- _What is expected_:
Exactly as written, output the lines below starting from the first and ending with the line that contains "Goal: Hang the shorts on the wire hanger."; omit pictures.

↓↓↓

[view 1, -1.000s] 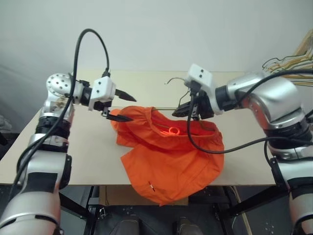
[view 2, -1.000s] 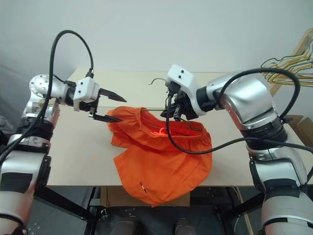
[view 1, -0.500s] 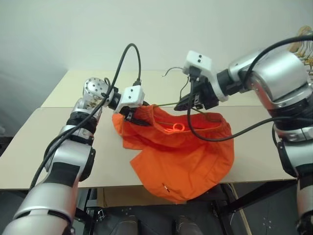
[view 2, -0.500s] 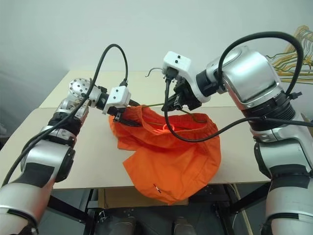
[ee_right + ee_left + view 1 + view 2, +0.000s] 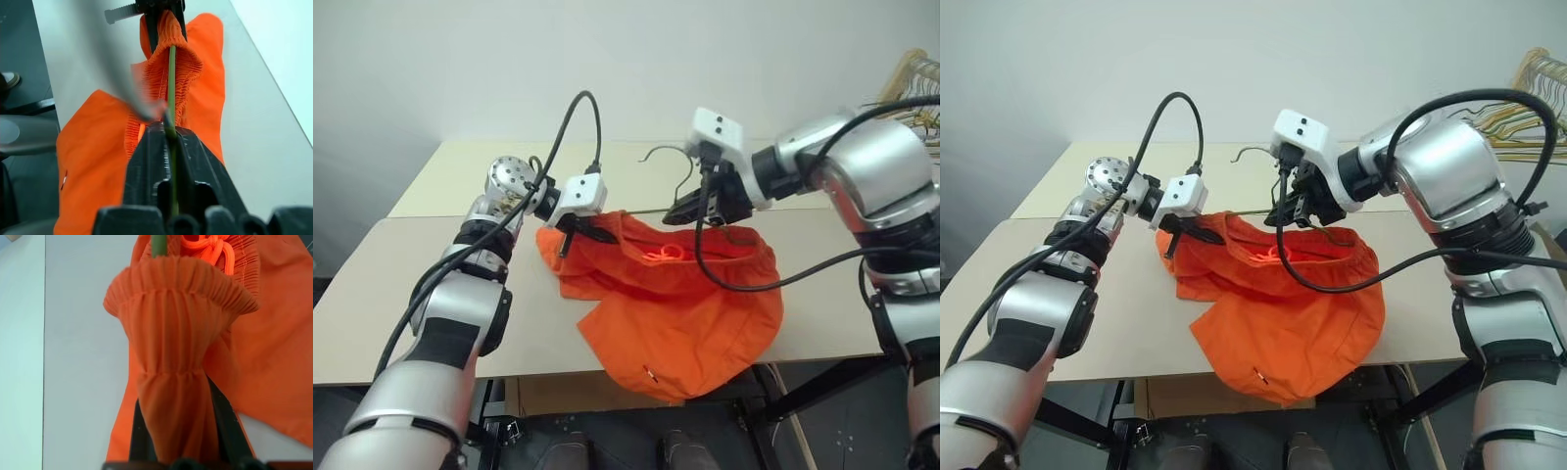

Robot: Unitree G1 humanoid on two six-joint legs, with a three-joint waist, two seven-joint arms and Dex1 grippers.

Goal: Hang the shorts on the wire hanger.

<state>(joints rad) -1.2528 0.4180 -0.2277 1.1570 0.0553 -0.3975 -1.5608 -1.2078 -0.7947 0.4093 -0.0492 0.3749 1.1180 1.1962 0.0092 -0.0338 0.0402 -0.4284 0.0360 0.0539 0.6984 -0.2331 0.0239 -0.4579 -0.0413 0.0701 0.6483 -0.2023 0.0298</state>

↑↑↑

- _Your response_:
[view 1, -1.000s] 
[view 2, -1.000s] 
[view 1, -0.500s] 
[view 2, -0.500s] 
[ee_right + ee_left + view 1 + view 2, +0.000s] 

Robot: Unitree G1 humanoid on two six-joint legs, with a three-joint waist, two seven-joint arms and Dex1 grippers.

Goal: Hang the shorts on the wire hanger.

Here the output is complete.